Statistical analysis

Analyses were conducted using STATA 14.2 (Stata Corp., College Station, USA). Estimates were made using survey commands (svy) that considered the complex sampling design of the NYS. Frequencies of the categorical variables and means of continuous variables were obtained. Differences between the sexual orientation groups were analyzed using the Chi-square test. Statistically significant differences were defined as a value of p < .05. A linear regression model was estimated, in which the independent variable was sexual orientation, and the dependent variable was the restrictive behaviors score. For secret eating and self-induced vomiting variable, a logistic regression model was estimated for each one in which the independent variable was sexual orientation. These models were adjusted for other covariates (sociodemographic characteristics of youth and heads of household, household SES, geographic region, and size of locality).
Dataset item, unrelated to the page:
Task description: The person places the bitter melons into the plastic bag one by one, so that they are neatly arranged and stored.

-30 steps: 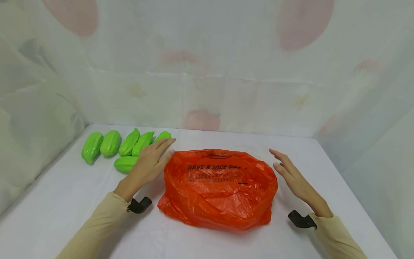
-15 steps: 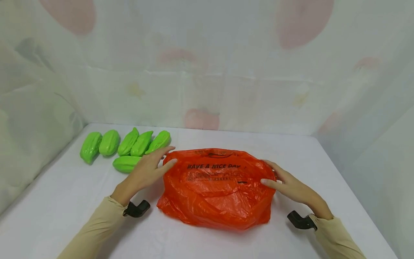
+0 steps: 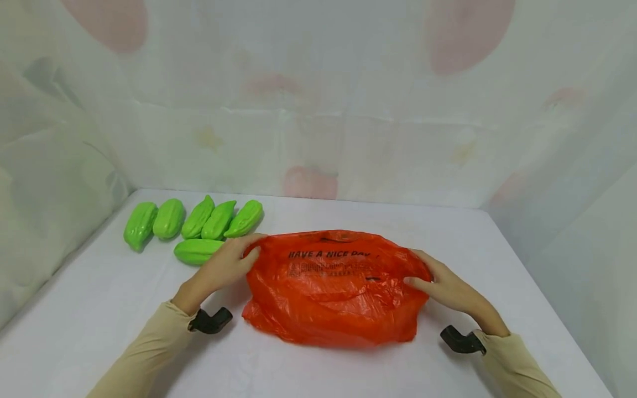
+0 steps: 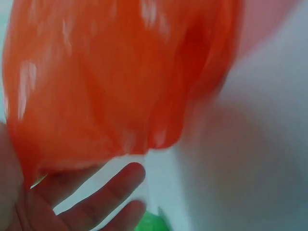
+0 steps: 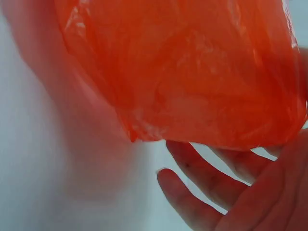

A mediation analysis with moderation effects was used to achieve objectives two and three, (Preacher, Rucker, & Hayes, 2007). In other words, it was evaluated whether the moderating variable (W, sex) could modify the effect of the mediating variables (M, experiences of victimization) to explain the association between the independent variable (X, sexual orientation) and the dependent variable (Y, restrictive behaviors score). To this end, a generalized structural equation model (GSEM) was estimated, which has the capacity to simultaneously model different types of dependent variables (whether dichotomous, ordinal, or counting) (Rabe-Hesketh, Skrondal, & Pickles, 2004). GSEMs consider the complex sampling design since they allow the incorporation of sample weights and standard error adjustment due to the existence of clusters. Linear regression was used to model the restrictive behavior score and logistic regression for sexual violence and school violence and discrimination. For this analysis, only the restrictive behavior score was considered since the second factor that emerged in the exploratory factor analysis had low internal consistency.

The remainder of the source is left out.